To support GMANGRID we plan to add two submodules, RESERVOIR WELL DATABASE (RWD) and UNIVERSAL WELL MODULE (UWM). The goal is to put into RWD all well data needed to support reservoir simulations and supporting well analyses. Flexibility is a keynote characteristic of RWD. Slots to store additional data items and input panels to accommodate them can be readily be created.  Likewise for links to other data sources. RWD’s prospective inventory of data for a well is as follows:

Ø      spud date, surface/bottomhole coordinates

Ø      list of well logs with link to source 

Ø      lithology/formation characteristics, e.g., fractures, shale content, 
vertical/horizontal permeability,  porosity/thickness of layers

Ø      fluid levels/compositions

Ø      pressures/rates from well tests

Ø      production rates or links to data sources

Ø      completion details & parameters of well’s flow model. 

Planned output of UWM is a flow model for each well that is ported into the simulator (via GMANDAT). The core of UWM is a collection of computational objects that cover the full scope of effects needed to simulate the behaviour of any well. Included are routines for:

Ø      deviated, vertical, horizontal and lateral wells

Ø      completion types including impact of formation lithology and fracturing

Ø      effect of fluid content and composition including various correlations 
   for density, PVT and pressure drop.

Ø      impact of horizontal/vertical permeability ratio, saturation dependent
   relative permeability and turbulence in formation

Ø      aggregating production string details to obtain a compact model for tubing
   and annular flow

Ø      chokes and surface completion effects

Ø      linking UMW to GMAN.VFR to calibrate flow models with measured data from
   well tests

GMANDAT — is an easy-to-use, Windows-based facility for building a BDS file containing a database for making one or many runs with GMANSIM and the other GMAN programs. GMANDAT’s Main Windows screen contains a toolbar and a menu bar for calling out input data templates, tables and boxes for entering all required data. But GMANDAT’s centerpiece is a graphics window, the Project Network Screen (PNS), containing the network analysis diagram of the project in the BDS file. All data entries are conveniently made by invoking the data option lists and entry panels, directly from the PNS. The diagram below shows the PNS when it is first opened. A graphical layout of the entire model – reservoirs, regions, flowlines, trunklines and connecting nodes some with compressors – is easily generated in the PNS via a series of mouse clicks and typing entries. Major models can be laid out in minutes! As the diagram is constructed GMANDAT sets up the logic to control all data input so that all that remains for the user to do is to click icons that bring up data input panels and to type in the required data. GMANDAT contains specially designed features that reduce typing to a minimum.

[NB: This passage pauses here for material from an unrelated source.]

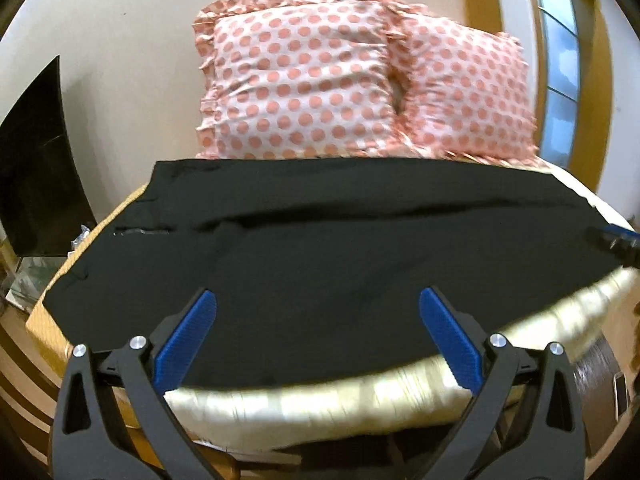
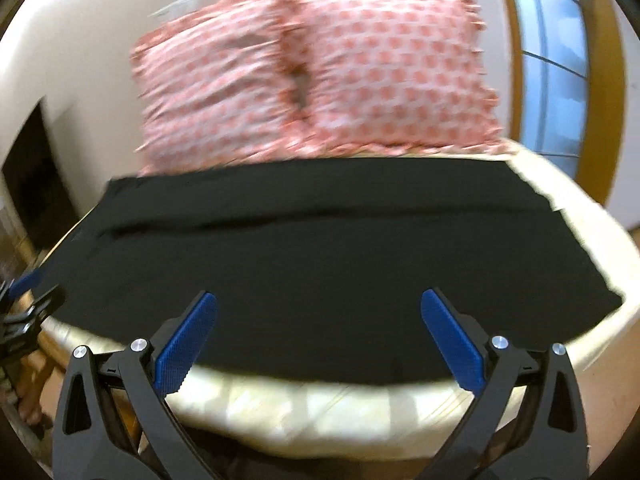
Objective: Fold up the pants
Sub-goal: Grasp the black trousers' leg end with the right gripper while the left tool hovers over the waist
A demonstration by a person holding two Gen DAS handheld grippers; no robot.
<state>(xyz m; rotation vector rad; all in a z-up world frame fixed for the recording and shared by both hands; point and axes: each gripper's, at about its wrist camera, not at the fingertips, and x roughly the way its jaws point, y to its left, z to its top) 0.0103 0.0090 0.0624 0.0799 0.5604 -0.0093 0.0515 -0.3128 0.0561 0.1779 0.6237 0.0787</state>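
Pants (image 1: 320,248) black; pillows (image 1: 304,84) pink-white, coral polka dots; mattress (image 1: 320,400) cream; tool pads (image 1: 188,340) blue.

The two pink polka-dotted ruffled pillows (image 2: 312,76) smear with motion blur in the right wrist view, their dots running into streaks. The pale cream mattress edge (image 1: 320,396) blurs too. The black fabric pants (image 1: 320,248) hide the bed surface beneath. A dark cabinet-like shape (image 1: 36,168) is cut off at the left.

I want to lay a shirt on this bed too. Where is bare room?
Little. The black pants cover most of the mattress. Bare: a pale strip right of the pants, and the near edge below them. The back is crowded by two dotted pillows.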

GMANSIM — simulates performance of a gas production system. A basic tenet of GMANSIM is that a full nodal analysis from the aquifer through the formation, production tubing, surface flowlines and compressors must be performed to obtain an accurate estimate of instantaneous gas deliverability. Reservoir pressure drives deliverability, which feeds production, which causes reservoir pressure to fall. It follows that to predict the declining profile of production over time, a sequence of nodal analyses must be performed. The basic reservoir and pipe flow equations are solved in each nodal analysis to determine deliverability. The corresponding flows enter into material balance equations for the producing layers to define the traces of reservoir pressures through time. 

GMANSIM uses a novel method of discretizing the flow equations that yield’s solutions rapidly. This speed makes it practical to imbed the gas simulator into the optimizer thereby supporting realistic evaluations of all investment alternatives. The addition of GMANGRID with the resultant smaller cell volumes necessitated a major reworking of GMANSIM’s cell routines to achieve smooth convergence to the correct solution.”




The example opposite illustrates a simple two-reservoir, three-region GMANSIM network simulation model.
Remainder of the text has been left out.